Problem description:
Could you set down exactly the lines of the data below, starting at the one that holds "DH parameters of" and ending at the one that holds "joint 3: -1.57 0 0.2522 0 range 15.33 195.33", both included, and only those?

Information provided:
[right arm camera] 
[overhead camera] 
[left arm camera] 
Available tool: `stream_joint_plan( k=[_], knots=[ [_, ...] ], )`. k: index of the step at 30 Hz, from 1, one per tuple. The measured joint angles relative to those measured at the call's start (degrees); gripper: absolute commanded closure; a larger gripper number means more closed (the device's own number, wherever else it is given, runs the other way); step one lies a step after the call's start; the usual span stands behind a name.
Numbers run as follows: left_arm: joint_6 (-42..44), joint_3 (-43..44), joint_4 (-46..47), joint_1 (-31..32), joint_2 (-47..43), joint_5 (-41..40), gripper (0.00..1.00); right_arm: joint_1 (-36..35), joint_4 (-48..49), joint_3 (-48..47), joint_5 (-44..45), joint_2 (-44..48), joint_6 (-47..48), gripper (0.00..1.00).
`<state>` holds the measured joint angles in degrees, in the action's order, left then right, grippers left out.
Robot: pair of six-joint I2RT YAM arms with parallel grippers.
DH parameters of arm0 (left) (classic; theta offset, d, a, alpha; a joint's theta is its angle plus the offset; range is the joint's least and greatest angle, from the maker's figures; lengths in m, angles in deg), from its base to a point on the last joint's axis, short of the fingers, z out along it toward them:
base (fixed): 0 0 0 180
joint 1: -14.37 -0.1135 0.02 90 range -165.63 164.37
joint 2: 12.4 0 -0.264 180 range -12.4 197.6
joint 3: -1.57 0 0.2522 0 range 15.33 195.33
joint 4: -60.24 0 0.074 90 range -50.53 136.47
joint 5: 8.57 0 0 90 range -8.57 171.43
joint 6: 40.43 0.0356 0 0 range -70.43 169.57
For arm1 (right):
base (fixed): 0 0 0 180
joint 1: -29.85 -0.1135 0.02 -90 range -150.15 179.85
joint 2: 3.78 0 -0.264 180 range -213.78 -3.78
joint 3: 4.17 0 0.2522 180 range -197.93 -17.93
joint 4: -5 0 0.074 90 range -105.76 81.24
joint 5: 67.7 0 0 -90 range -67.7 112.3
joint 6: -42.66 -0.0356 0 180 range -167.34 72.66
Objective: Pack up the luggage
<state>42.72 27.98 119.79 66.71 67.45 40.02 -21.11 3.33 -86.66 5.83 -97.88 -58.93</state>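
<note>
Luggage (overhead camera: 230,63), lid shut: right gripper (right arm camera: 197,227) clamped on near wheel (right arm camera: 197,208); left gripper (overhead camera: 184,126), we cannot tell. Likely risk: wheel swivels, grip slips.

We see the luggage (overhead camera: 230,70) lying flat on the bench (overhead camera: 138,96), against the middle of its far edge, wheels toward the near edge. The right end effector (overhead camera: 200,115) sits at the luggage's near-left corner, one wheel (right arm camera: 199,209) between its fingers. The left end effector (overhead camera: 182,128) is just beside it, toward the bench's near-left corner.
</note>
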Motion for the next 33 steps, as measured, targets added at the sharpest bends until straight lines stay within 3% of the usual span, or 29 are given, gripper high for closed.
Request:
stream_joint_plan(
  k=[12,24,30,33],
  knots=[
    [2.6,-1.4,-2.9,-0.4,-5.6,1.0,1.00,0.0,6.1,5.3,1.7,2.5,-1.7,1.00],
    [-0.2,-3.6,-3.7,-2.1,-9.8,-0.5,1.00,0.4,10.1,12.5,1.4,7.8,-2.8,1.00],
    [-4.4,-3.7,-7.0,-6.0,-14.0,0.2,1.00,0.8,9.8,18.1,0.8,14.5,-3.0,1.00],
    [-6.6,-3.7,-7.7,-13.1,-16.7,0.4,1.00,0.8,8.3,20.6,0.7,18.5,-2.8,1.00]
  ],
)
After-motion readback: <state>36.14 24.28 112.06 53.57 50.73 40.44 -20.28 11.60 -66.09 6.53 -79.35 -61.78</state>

Reply to the exercise:
DH parameters of arm0 (left) (classic; theta offset, d, a, alpha; a joint's theta is its angle plus the offset; range is the joint's least and greatest angle, from the maker's figures; lengths in m, angles in deg), from its base to a point on the last joint's axis, short of the fingers, z out along it toward them:
base (fixed): 0 0 0 180
joint 1: -14.37 -0.1135 0.02 90 range -165.63 164.37
joint 2: 12.4 0 -0.264 180 range -12.4 197.6
joint 3: -1.57 0 0.2522 0 range 15.33 195.33

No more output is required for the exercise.